Beginning with the top line of the listing below, give again every line up to and including the line with "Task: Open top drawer"; pictures do not belong in the copy.

▬▬▬▬▬▬

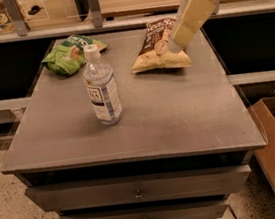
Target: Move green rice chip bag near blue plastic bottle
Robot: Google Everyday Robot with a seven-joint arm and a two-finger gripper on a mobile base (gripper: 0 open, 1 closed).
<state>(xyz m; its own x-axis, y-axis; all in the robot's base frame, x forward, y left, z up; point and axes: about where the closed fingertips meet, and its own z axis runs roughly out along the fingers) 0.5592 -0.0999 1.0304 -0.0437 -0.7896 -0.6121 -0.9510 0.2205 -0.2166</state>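
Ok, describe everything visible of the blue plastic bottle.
The blue plastic bottle is clear, bluish-tinted plastic with a white screw cap on and a white label with dark print. It stands upright on the grey table, left of centre, touching nothing else. The gripper is apart from it, seen across the brown chip bag.

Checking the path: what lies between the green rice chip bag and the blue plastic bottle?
Only bare tabletop between green bag and bottle, camera view; gripper hangs over the brown chip bag.
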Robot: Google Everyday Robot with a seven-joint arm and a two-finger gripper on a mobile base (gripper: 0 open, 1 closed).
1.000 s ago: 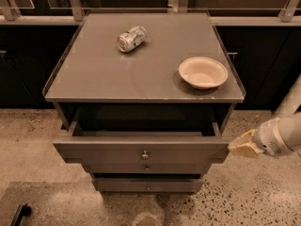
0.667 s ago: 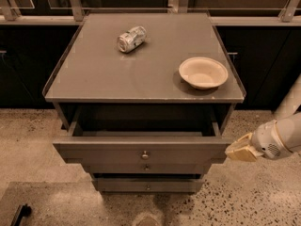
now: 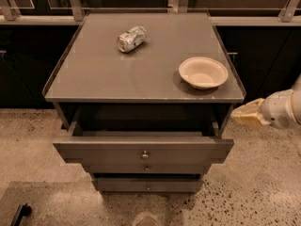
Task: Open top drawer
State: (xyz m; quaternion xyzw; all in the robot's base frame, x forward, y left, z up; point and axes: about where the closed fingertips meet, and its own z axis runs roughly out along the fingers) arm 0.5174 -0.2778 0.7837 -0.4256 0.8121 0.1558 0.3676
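Note:
The top drawer point(image 3: 188, 150) of the grey-brown cabinet stands pulled out toward me, its dark inside showing behind the flat front. Its small round metal knob point(image 3: 145, 154) is at the centre of the front. Two narrower drawers sit below it, the middle drawer point(image 3: 146, 168) and the bottom drawer point(image 3: 148, 186), each with a similar knob. My gripper point(image 3: 247, 114) is at the right, tan-tipped on a white wrist, pointing left. It hovers just right of the cabinet's front right corner, above the drawer's right end, holding nothing.
On the cabinet top point(image 3: 117, 74) lie a crushed can point(image 3: 131, 38) at the back and a cream bowl point(image 3: 203, 72) at the right. A railing point(image 3: 75, 4) runs behind. Speckled floor point(image 3: 263, 182) surrounds the cabinet, with a dark object point(image 3: 19, 214) at bottom left.
My gripper has risen from beside the drawer front's right end to the height of the cabinet's top edge. The drawer has stayed pulled out.

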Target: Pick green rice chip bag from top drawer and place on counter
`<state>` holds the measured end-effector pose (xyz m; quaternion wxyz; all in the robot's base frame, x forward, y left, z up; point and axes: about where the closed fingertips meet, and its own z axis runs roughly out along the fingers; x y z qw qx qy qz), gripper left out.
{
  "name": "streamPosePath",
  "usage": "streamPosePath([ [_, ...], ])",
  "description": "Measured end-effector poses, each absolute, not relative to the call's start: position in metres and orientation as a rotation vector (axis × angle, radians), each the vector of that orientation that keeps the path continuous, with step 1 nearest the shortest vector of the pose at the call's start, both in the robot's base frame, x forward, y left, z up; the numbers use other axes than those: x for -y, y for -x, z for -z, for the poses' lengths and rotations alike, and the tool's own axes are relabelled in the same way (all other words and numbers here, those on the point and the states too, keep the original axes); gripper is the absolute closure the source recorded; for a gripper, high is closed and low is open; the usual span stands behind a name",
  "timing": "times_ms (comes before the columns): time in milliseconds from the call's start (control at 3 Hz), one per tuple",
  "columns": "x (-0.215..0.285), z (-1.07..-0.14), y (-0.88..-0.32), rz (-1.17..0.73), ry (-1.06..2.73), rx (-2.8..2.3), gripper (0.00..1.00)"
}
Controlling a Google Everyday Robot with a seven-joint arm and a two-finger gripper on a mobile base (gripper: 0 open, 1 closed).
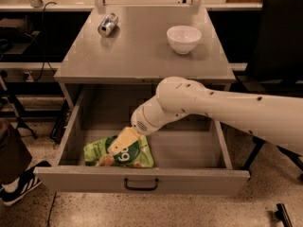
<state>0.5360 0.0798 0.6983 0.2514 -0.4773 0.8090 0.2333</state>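
The green rice chip bag point(98, 152) lies flat in the front left part of the open top drawer point(189, 148), its dark-green round label facing up. My gripper point(121, 141), pale yellow at the tip of the white arm, reaches down into the drawer from the right. It sits right over the bag's middle and covers part of the label. I cannot see whether it touches the bag. The grey counter point(142, 51) is above the drawer.
A silver can point(108, 24) lies on its side at the counter's back left. A white bowl point(183, 38) stands at its back right. The drawer front carries a black handle point(141, 185). A person's shoe point(19, 186) is on the floor at left, a black chair point(279, 41) at right.
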Motion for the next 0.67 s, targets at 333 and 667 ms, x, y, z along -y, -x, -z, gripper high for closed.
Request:
streamPosePath([
  [333,-0.082,-0.694,-0.540,-0.644,1.245,-2.188,0.00],
  [667,-0.096,-0.684,-0.551,-0.633,1.231,-2.148,0.00],
])
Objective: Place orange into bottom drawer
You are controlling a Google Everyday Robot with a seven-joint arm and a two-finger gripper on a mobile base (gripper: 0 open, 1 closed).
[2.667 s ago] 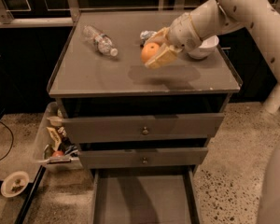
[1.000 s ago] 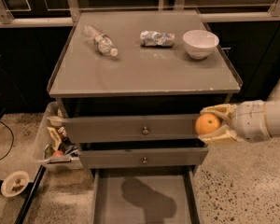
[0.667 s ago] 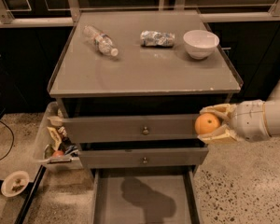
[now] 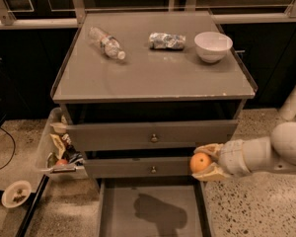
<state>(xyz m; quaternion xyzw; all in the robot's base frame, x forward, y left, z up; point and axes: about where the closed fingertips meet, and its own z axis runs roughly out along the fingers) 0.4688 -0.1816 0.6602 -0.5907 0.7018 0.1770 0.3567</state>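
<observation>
Below the worktop's (image 4: 153,78) front right corner, you have the gripper (image 4: 203,163) level with the middle drawer front, just off the cabinet's right side. The arm (image 4: 266,152) runs out past the right edge of view, so you cannot see its shoulder or base. Another pale section rises behind it and is cut off as well.

The two fingers clamp the orange (image 4: 201,162) from above and below. The fruit hides most of their inner faces, and only the tan tips show around it. The orange hangs in the air roughly above the right rail of the bottom drawer (image 4: 119,201), clear of it.

That drawer stands pulled out, and the lower edge of view cuts it off, so its front is out of sight. A dark shadow lies on its grey floor.

Your forearm lies nearly level, pointing left toward the cabinet, with the wrist straight.

Up top, a plastic bottle (image 4: 106,42) lies toward the back left corner. A crumpled packet (image 4: 166,40) sits near the back edge, and a white bowl (image 4: 213,46) sits by the back right corner. Left of the cabinet, a bin of clutter (image 4: 59,149) is too jumbled to read.
</observation>
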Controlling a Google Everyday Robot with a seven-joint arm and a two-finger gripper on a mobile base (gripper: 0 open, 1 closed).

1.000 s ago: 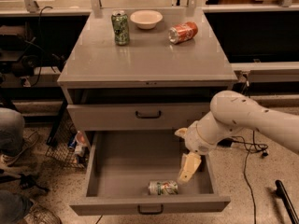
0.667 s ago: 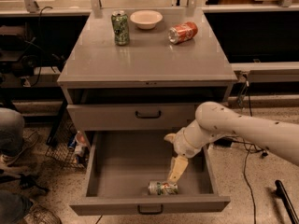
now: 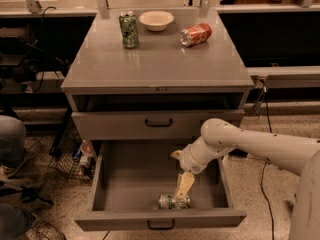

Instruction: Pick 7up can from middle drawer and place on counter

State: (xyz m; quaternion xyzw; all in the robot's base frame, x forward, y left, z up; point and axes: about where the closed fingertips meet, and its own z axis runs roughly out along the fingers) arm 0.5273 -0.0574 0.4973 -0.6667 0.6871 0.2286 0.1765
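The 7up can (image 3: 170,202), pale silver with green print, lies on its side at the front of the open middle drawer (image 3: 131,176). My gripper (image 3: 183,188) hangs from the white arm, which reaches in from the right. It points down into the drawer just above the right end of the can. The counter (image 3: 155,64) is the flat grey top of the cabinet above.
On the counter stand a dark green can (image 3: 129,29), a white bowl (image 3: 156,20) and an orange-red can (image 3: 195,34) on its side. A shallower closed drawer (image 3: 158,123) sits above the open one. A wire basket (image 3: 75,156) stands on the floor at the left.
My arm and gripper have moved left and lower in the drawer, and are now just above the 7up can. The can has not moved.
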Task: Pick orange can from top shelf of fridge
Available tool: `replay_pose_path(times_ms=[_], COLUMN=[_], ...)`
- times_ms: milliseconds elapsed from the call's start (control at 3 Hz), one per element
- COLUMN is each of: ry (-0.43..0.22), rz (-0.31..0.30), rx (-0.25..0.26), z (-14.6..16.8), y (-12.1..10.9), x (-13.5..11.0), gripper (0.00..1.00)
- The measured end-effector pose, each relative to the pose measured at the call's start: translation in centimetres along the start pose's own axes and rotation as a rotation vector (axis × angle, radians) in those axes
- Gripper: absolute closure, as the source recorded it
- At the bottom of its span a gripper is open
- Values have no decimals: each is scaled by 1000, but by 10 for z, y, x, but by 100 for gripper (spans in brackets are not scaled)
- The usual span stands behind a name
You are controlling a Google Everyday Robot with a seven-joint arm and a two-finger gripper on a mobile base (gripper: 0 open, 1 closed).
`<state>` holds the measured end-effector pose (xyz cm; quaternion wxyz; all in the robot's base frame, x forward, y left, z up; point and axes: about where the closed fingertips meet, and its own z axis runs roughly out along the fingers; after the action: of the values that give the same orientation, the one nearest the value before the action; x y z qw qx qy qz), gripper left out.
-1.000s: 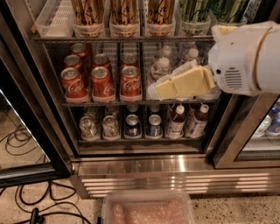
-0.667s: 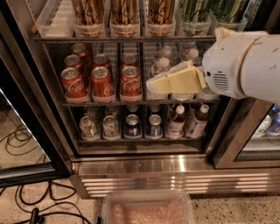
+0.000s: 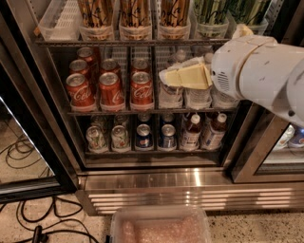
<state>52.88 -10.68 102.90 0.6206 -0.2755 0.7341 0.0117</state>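
Note:
Three lanes of tall orange-gold cans stand in clear trays on the top shelf of the fridge; only their lower parts show, with the nearest orange can at the right of the three. My gripper is cream-coloured and points left. It hangs in front of the middle rack, just below the top shelf's front rail and below that can. It holds nothing that I can see.
Tall green cans stand right of the orange ones. Red Coca-Cola cans fill the middle rack's left, and water bottles sit behind my gripper. Small cans and bottles fill the bottom rack. A clear bin is on the floor.
My gripper and arm have risen from the middle rack's height toward the top shelf's rail. The cans have not moved.

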Motion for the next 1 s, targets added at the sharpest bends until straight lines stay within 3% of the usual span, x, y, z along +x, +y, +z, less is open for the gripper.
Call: replay_pose_path(times_ms=[333,667,1000], ry=[-2,-22,-87], rz=[-5,53,73], rx=[9,53,95], z=[-8,-9,9], y=[2,3,-2], x=[-4,0,-13], gripper=[0,11,21])
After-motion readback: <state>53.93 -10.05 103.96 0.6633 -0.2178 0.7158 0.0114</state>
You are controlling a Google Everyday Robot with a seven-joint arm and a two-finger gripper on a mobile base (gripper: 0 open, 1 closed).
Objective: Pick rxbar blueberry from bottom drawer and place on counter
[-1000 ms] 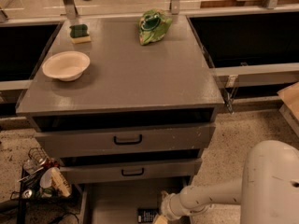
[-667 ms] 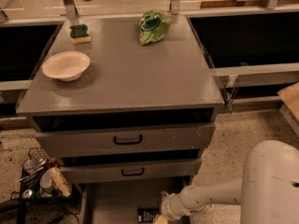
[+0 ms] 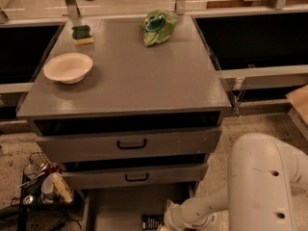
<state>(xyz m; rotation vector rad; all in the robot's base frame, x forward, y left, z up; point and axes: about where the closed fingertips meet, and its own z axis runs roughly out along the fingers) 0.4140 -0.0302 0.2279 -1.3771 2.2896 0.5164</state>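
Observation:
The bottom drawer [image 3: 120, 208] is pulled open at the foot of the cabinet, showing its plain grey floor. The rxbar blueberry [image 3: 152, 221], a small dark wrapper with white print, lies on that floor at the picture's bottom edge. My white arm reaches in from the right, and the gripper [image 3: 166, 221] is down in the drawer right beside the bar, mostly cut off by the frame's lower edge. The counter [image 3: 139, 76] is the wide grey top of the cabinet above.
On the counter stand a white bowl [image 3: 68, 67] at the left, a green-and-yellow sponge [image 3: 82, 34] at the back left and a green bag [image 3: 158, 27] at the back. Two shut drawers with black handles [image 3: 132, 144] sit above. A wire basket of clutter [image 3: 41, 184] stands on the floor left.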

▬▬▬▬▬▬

RESULT:
Target: Move green rice chip bag near blue plastic bottle
Robot: Google Everyday Robot with a seven-joint arm and a two-finger gripper on a mobile base (gripper: 0 open, 1 closed).
<state>(xyz m; its own x-axis, y-axis; all in the robot's base frame, x forward, y left, z up; point and axes: about where the closed fingertips meet, and its own z axis runs roughly out along the fingers) 0.5592 -0.0999 1.0304 -0.0437 -0.7896 -0.6121 -0.9510 0.2205 -0.2166</state>
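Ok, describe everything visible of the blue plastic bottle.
The blue plastic bottle is clear, bluish-tinted plastic with a white screw cap on and a white label with dark print. It stands upright on the grey table, left of centre, touching nothing else. The gripper is apart from it, seen across the brown chip bag.

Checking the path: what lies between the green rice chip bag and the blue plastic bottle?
Only bare tabletop between green bag and bottle, camera view; gripper hangs over the brown chip bag.
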Robot: Google Everyday Robot with a seven-joint arm and a two-finger gripper on a mobile base (gripper: 0 open, 1 closed).
1.000 s ago: 
0.667 s ago: 
now: 
Task: Open top drawer

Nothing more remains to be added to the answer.